Editorial: Curitiba e a cidade do futuro

Curitiba investe em projetos de automatização de processos que garantem o destaque em inteligência e tecnologia dentre as capitais brasileiras, mas deixa de lado investimentos locais que beneficiam cotidiano da população
Se houve um tempo em que a perspectiva de um futuro automatizado poderia ser um delírio coletivo das mentes mais futuristas, a realidade atual da sociedade confirma que os tempos, de fato, mudaram e vemos o futuro e a revolução da tecnologia acontecer de forma um tanto quanto sutil. Curitiba, há anos conhecida pela qualidade de vida e uso da tecnologia para impulsionar seu status de inovação, flerta com essa automatização de serviços em busca de destaques em comparação às capitais vizinhas.
Para corroborar essa perspectiva em 2023, não faltam evidências e novidades lançadas pelo Governo Municipal a todo instante. Por exemplo, o projeto de lei criado pela vereadora Noemia Rocha (MDB), que busca o uso de criptomoedas para pagamento de impostos municipais como o IPTU, aprovado pela Câmara Municipal. Prevista para ser iniciada em 2024, a medida demonstra o interesse nítido de Curitiba e seus gestores em automatizar serviços e inserir práticas cotidianas em um universo virtual.
Partindo dessa simples iniciativa, é possível analisar o público com o qual trabalha-se, quando o assunto é inovação e tecnologia. Curitiba possui um percentual de população com 60 anos ou mais maior que a média nacional, de acordo com levantamento feito pelo setor Socioeconômico da Diretoria de Informações do Instituto de Pesquisa e Planejamento Urbano de Curitiba (Ippuc). Embora isso seja um ponto positivo para a cidade, como indicador de boa qualidade de vida e aumento da expectativa etária, até que ponto vale a pena investir o dinheiro público em automatizações que excluem 21,90% dos curitibanos?
Investimentos necessários que usam a tecnologia como base para inovação são bem-vindos e devem ser estimulados, como a implementação dos ônibus à gás e 100% elétricos, que recentemente entraram na fase de testes pelas ruas de Curitiba. Voltados para o meio ambiente, esses investimentos potencializam fatores que contribuem ainda mais para a qualidade de vida urbana na cidade, visando muito mais que títulos e influência.

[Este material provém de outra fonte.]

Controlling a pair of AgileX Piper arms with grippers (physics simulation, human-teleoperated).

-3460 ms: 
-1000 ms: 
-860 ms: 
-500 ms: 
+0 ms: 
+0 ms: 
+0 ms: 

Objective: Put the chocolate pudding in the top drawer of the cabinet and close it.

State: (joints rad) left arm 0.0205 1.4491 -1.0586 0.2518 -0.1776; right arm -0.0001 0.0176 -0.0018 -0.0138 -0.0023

Curitiba e sua política de boa vizinhança com os meios tecnológicos, coloca seu nome em instrumentos de Inteligência Artificial quando o assunto é referências em automatização e inteligência no Brasil. No entanto, o status que a cidade constrói há anos é colocado em cheque quando olhamos para seu interior, nas áreas que não se encaixam no padrão inovador visualizado pelos futuristas: as faltas de manutenção em sistemas de drenagem no Parolin, reclamações constantes quanto à falta de ciclovias seguras na cidade, entre muitos outros problemas recorrentes na vida da população, que não está preocupada com o preço das criptomoedas para pagar seus impostos.
Na vida real, folha da bolha de tecnologia como substituta de funções humanas, bairros da “cidade mais ecológica do país” vivem com medo de alagamentos, ciclistas percorrem faixas exclusivas de ônibus e o transporte público fica cada vez mais inacessível às classes mais baixas. Em quais medidas a cidade deve mesmo investir: a que a torna referência fora das fronteiras,ou a que realmente garante o bem estar dos seus cidadãos?